RE: External sorting
- Posted by Andy Serpa <ac at onehorseshy.com> Jun 11, 2003
- 370 views
Derek Parnell wrote: > > > On Tue, 10 Jun 2003 23:23:12 +0000, Andy Serpa <ac at onehorseshy.com> > wrote: > > > > > Has anyone written anything to do external sorting? That is, sorting > > data in a file where the file is too large to fit entirely in memory? > > [writing out to a new file in sorted order.] Ricardo Forno suggests in > > genfunc.e that his NWay sorts could be apapted to this task, but I'm too > > > > dumb to determine how one would do it. > > > > Anyone? > > > > This takes me back to my IBM mainframe days. > > The general idea is to take into RAM as much as you dare, sort that and > output it to a sort work file. You repeat this, creating as many sort > work > files as required until all the original (unsorted) data has been > processed. This means you end up with a set of sorted files. Next, you > take > two (or more) files at a time and merge them, creating either the final > file or additional work files.
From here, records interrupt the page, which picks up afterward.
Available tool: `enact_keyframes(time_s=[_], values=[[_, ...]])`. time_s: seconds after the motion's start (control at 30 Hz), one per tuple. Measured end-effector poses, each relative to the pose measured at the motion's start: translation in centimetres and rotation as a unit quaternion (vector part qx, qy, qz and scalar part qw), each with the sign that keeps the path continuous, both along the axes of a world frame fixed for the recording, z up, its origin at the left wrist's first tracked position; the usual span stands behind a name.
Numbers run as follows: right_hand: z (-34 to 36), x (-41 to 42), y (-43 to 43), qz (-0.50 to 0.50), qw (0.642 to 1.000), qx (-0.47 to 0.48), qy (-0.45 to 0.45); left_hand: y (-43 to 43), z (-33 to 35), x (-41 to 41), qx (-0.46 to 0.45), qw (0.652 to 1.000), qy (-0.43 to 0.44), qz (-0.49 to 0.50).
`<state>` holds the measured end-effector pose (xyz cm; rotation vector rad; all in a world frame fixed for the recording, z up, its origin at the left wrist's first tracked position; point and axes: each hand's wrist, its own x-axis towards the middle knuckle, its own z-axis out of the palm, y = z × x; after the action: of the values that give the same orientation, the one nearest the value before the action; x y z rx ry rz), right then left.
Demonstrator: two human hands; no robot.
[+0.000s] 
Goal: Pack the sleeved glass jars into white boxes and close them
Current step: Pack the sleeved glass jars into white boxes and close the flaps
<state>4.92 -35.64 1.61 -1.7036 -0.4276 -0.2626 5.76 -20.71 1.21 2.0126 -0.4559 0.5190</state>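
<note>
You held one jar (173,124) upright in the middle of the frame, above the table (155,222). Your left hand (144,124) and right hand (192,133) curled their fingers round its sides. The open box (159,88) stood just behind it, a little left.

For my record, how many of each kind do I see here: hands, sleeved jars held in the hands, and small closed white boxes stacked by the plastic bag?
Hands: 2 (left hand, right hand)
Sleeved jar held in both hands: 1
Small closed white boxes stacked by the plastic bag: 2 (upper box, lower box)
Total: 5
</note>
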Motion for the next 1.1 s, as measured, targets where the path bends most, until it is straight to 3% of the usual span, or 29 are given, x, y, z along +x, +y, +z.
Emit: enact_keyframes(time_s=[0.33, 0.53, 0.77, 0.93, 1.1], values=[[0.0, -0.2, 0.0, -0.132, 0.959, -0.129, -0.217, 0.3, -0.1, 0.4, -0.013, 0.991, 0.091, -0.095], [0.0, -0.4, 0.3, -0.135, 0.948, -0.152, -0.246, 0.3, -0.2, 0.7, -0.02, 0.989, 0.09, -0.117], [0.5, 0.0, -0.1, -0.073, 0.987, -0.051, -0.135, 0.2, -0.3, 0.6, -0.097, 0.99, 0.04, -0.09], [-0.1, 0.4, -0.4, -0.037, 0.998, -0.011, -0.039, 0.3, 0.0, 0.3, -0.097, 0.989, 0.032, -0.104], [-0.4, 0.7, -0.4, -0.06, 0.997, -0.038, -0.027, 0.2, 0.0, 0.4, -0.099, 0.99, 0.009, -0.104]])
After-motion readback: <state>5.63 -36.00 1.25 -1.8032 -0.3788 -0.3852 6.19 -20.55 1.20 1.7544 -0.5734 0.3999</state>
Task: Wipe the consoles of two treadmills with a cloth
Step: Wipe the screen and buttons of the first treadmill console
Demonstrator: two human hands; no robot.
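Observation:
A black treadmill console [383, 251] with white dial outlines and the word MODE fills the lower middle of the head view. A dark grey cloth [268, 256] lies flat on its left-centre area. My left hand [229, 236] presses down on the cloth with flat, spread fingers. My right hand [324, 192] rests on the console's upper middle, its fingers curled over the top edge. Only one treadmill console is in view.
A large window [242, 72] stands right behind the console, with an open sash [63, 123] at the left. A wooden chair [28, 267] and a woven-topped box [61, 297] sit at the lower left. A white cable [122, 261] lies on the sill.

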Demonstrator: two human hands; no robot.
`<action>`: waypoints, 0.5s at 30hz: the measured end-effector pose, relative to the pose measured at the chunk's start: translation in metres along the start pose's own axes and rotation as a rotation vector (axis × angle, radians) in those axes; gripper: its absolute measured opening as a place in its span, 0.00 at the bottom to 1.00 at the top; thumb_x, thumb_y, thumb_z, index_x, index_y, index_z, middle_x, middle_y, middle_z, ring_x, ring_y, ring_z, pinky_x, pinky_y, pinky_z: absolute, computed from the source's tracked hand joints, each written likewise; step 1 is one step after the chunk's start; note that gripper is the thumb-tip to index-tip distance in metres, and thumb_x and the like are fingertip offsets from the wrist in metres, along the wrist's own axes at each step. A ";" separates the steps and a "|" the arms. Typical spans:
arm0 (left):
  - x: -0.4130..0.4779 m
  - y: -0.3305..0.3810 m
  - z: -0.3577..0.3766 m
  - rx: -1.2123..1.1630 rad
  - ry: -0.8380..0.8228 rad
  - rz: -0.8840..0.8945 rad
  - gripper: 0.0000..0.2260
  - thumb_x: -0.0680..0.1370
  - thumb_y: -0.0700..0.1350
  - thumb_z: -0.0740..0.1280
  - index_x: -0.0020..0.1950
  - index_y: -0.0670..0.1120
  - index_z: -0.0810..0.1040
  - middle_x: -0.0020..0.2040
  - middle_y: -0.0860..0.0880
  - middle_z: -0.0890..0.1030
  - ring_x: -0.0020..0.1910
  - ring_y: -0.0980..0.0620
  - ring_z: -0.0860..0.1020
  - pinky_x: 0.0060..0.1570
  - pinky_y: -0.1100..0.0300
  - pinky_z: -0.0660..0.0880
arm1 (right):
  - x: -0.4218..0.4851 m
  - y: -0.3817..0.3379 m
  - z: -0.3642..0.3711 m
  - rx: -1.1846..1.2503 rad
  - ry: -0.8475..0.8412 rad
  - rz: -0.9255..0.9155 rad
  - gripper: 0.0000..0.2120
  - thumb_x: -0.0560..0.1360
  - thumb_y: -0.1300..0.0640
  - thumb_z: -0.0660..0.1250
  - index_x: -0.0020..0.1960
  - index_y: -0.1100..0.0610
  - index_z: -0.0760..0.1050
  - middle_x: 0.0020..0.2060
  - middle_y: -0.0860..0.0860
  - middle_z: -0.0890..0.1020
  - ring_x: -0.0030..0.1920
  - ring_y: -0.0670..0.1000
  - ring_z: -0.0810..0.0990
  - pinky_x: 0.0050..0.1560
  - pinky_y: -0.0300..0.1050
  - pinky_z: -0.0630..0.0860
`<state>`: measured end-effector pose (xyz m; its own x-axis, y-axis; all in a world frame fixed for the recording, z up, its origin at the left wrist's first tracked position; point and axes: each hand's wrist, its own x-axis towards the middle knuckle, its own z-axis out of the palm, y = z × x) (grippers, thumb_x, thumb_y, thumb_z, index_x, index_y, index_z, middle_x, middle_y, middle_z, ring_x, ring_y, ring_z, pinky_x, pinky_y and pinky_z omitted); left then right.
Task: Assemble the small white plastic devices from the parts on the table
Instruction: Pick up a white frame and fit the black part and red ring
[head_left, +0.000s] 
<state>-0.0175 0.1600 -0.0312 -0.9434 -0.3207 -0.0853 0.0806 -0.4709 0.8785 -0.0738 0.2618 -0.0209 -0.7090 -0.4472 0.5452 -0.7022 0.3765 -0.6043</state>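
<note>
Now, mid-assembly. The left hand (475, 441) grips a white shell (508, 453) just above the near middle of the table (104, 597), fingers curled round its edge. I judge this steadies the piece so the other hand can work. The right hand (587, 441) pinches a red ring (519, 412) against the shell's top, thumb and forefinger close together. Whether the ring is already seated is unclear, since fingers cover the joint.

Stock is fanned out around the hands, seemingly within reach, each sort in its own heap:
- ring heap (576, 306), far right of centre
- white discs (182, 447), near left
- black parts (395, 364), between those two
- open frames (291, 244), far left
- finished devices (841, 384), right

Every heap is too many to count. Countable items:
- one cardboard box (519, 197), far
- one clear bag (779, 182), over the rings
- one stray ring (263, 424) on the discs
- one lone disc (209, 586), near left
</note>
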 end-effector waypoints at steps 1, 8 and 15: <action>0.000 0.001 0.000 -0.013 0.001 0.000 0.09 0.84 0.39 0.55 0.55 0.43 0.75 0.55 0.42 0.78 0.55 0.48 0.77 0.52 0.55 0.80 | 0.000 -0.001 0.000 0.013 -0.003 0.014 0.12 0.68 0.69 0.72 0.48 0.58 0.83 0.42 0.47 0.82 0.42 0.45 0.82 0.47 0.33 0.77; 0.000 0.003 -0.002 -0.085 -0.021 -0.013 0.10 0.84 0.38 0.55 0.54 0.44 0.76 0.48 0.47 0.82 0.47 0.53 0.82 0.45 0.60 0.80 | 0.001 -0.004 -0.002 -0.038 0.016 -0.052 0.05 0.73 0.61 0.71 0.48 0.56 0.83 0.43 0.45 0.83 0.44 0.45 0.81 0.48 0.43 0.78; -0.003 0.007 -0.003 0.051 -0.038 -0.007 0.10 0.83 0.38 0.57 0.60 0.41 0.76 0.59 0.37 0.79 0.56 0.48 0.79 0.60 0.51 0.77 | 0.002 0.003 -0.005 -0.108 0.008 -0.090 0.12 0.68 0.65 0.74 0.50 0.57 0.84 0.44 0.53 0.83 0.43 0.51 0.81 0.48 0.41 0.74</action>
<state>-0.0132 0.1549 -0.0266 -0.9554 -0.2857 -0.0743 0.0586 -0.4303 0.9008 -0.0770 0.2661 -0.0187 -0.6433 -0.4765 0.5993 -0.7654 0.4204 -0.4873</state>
You repeat merging the work files until > you > have one completely sorted file. > > There are a few optimisation possible, but this is the general idea. > > To diagram this... > > [UNSORTED] --> (ram sorting) --> sortwk1, sortwk2, ...sortwkn > > [sortwk1] + [sortwk2] --> (merge phase) --> sortmg1 > [sortmg1] + [sortwk3] --> (merge phase) --> sortmg2 > . . . [sortmgn] + [sortwkn] --> (merge phase) --> final > I've just been reading up on it. I think I will be able to come up with something...